Preparing Training Data

Your fine-tuning quality stands or falls with training data. "Garbage in, garbage out" applies here more than anywhere else. Good training data is the difference between a useful and a useless model.

Formats

JSONL (JSON Lines) — Standard Format

{"messages": [{"role": "system", "content": "You are a brand copywriter..."}, {"role": "user", "content": "Write a product text for..."}, {"role": "assistant", "content": "Discover..."}]}
{"messages": [{"role": "system", "content": "You are a brand copywriter..."}, {"role": "user", "content": "Describe our new..."}, {"role": "assistant", "content": "Innovation..."}]}

Alpaca Format (Open Source)

{"instruction": "Write a product text", "input": "Product: Smart Watch X1", "output": "The Smart Watch X1..."}

ShareGPT Format (Multi-Turn)

{"conversations": [{"from": "human", "value": "..."}, {"from": "gpt", "value": "..."}, {"from": "human", "value": "..."}, {"from": "gpt", "value": "..."}]}

Ensuring Data Quality

The 5 Quality Criteria

Criterion	Description	Check
Correctness	Are the answers factually correct?	Expert review
Consistency	Same style and tone across all examples?	Style guide
Diversity	Do examples cover different scenarios?	Coverage matrix
Relevance	Do examples match the target use case?	Use-case alignment
Length	Do answers match the desired output length?	Token count

Common Quality Issues

❌ Copy-paste from ChatGPT (model learns generic style)
❌ Contradictory answers to similar questions
❌ Too little diversity (only one topic, only one answer structure)
❌ Formatting inconsistencies (sometimes Markdown, sometimes plain text)

Annotation — Who Labels?

Method	Quality	Cost	Scalability
Own experts	Very high	High	Low
Annotation services (Scale AI, Toloka)	High	Medium	High
LLM-assisted annotation	Medium	Low	Very high
Community/Crowdsourcing	Variable	Low	High

Best practice: LLM draft + expert review — AI creates a draft, a human reviews and corrects.

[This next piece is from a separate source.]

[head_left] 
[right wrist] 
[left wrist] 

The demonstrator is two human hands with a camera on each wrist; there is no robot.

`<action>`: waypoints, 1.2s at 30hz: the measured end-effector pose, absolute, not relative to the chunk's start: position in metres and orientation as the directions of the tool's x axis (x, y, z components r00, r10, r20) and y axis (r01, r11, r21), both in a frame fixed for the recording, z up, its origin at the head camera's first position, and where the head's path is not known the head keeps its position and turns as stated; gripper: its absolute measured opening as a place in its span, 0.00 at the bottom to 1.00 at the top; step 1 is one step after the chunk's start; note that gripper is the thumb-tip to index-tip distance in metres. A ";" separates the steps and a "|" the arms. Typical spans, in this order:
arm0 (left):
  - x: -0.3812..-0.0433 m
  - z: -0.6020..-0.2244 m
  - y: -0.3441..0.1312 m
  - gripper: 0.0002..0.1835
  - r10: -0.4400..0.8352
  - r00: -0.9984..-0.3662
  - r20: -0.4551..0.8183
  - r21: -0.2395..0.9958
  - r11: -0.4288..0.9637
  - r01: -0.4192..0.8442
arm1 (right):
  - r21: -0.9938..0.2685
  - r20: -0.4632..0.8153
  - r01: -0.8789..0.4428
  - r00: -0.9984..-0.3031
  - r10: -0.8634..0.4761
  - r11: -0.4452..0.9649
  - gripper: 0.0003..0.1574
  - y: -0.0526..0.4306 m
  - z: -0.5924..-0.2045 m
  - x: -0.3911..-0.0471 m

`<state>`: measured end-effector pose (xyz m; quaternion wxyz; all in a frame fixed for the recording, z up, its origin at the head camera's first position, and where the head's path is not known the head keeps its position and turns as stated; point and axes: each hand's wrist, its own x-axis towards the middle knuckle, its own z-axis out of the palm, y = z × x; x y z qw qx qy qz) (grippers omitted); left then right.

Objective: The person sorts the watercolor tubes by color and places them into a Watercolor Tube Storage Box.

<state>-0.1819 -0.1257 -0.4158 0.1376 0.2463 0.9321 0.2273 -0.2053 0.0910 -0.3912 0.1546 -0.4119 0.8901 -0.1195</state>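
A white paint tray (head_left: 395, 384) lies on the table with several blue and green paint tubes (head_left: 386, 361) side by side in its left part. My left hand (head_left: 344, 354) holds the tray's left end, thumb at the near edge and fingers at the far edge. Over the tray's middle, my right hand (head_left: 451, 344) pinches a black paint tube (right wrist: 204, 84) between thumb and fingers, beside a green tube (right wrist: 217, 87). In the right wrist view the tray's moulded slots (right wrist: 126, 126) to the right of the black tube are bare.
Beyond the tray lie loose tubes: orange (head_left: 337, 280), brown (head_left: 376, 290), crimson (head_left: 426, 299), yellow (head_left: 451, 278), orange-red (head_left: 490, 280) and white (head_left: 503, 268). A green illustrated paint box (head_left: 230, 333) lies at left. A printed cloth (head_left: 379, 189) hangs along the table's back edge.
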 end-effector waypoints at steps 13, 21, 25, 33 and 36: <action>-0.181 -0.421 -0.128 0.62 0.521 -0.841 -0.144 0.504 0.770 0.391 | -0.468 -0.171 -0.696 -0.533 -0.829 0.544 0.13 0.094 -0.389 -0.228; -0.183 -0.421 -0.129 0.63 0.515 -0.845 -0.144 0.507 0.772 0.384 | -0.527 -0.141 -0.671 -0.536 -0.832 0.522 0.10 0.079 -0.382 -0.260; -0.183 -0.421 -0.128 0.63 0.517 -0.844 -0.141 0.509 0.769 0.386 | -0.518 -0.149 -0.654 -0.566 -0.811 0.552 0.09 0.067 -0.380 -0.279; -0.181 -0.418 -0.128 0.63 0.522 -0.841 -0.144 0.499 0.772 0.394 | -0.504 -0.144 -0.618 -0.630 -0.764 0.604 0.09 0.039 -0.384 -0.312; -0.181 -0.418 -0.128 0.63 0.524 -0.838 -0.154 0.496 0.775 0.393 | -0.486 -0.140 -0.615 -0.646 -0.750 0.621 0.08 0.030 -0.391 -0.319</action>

Augmentation — More from Less Data

Paraphrasing: LLM creates variants of existing examples
Back-translation: Translate to another language and back
Scenario variation: Same task with different contexts
Difficulty scaling: Simple and complex variants of each task

How Much Data Do I Need?

Goal	Minimum	Recommended	Maximum
Style adaptation	50 examples	200–500	1,000
Task specialization	100 examples	500–2,000	10,000
Domain training	500 examples	2,000–10,000	100,000+

Practical tip: Start with 100 high-quality examples. Train, evaluate, then add targeted additions. 100 perfect examples beat 10,000 mediocre ones.